Q&A: Metro real estate official says New Carrollton provides hot development opportunity
Steven Goldin says transit-oriented development in the Washington area is "further ahead than anywhere else in the country" and yet he is remaking the real estate department of the Washington Metropolitan Transit Authority. A year after becoming head of Metro real estate, the self-described "TOD geek" is juggling half a dozen distressed deals he inherited and initiating his first new one: a search for developers interested in 40 acres of Metro and state-owned land in New Carrollton.
Many people view your office as understaffed or underfinanced or unable to respond to opportunities.
It's all of those things, but you know you can approach things in life and sit around and cry and feel sorry for yourself and whine about it, or you can say, "These are the resources I have and we're going to take these resources and prioritize the opportunities and, just as importantly, we're going to say no to certain things," and that's something that hasn't happened here in the past. This first year has really been all about looking at what the assets are, both human and capital, looking at what the opportunities are.
You are a former developer. What are the hottest properties in the Metro portfolio?
New Carrollton. That's why we're taking that to market first. New Carrollton is, we believe, the premiere development opportunity in the United States.
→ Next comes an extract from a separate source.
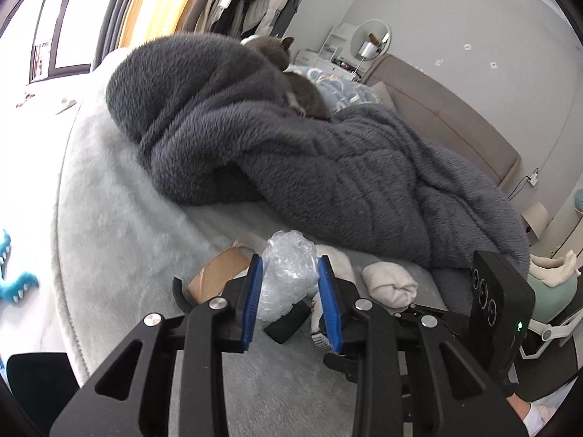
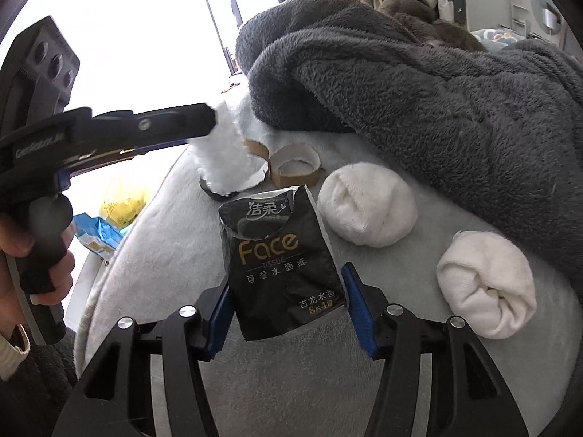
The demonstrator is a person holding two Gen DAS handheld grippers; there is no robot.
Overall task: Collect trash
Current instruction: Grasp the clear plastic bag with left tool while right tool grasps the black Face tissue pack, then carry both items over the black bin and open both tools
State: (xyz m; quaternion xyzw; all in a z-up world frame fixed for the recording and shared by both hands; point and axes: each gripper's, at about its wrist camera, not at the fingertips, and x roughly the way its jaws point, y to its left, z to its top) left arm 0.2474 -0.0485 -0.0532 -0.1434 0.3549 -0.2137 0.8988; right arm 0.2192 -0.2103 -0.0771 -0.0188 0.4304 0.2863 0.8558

Not only the premiere TOD development opportunity, the premiere opportunity. You've got an Amtrak stop, a Metro stop, a MARC stop. The GSA [General Services Administration] already has a huge footprint out there with the IRS building, so obviously it's a location that the GSA knows and is comfortable with. And you've got a jurisdictional government that wants to see development there. So we expect a national response.
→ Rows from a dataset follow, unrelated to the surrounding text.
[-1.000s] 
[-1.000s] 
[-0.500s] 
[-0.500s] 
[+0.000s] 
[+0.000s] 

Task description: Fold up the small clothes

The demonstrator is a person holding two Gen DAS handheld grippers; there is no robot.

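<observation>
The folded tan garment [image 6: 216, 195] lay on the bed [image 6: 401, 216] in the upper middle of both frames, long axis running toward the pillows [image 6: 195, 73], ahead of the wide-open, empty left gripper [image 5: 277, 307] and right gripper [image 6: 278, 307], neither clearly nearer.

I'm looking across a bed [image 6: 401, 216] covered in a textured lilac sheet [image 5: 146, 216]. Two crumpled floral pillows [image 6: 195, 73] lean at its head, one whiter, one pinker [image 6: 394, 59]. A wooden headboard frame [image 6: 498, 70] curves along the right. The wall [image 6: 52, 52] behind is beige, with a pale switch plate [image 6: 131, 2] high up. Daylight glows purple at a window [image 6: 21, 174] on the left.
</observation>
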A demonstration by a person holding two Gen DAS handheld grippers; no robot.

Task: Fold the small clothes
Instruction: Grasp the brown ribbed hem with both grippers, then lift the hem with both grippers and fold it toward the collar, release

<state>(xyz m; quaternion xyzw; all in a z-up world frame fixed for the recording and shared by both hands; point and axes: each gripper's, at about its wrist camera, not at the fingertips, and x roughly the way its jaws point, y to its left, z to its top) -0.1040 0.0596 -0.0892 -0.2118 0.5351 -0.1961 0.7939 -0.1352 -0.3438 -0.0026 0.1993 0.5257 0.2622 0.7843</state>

How will this be different than previous Metro developments?
In the past, Metro put out [a request for proposals] and people responded with a numerical value, whether it's a sale or a lease. And that's fine for a small site. But the problem is, when you've got a large site ... they underbid to reflect the uncertainties. And then you get engaged in revisions to the joint development agreement, each revision can have eight or nine amendments, each amendment can take six months to do, and you've got these really long time periods and lots of brain damage for both the developer and Metro. So we're going to request qualifications and we're going to pick the very best developer or development teams in terms of their experience, their track record, their personnel and, just as importantly, their financial strength.
But do you get pressure from above to bring in revenue quickly, even with the market down?
We get pressure from all sources at all times for all things, and my job is to insulate the staff from those pressures. I tell people that to succeed in this position, you need a hard head, broad shoulders, a stiff upper lip, a strong stomach, a stiff backbone and a really big pair of ... ears.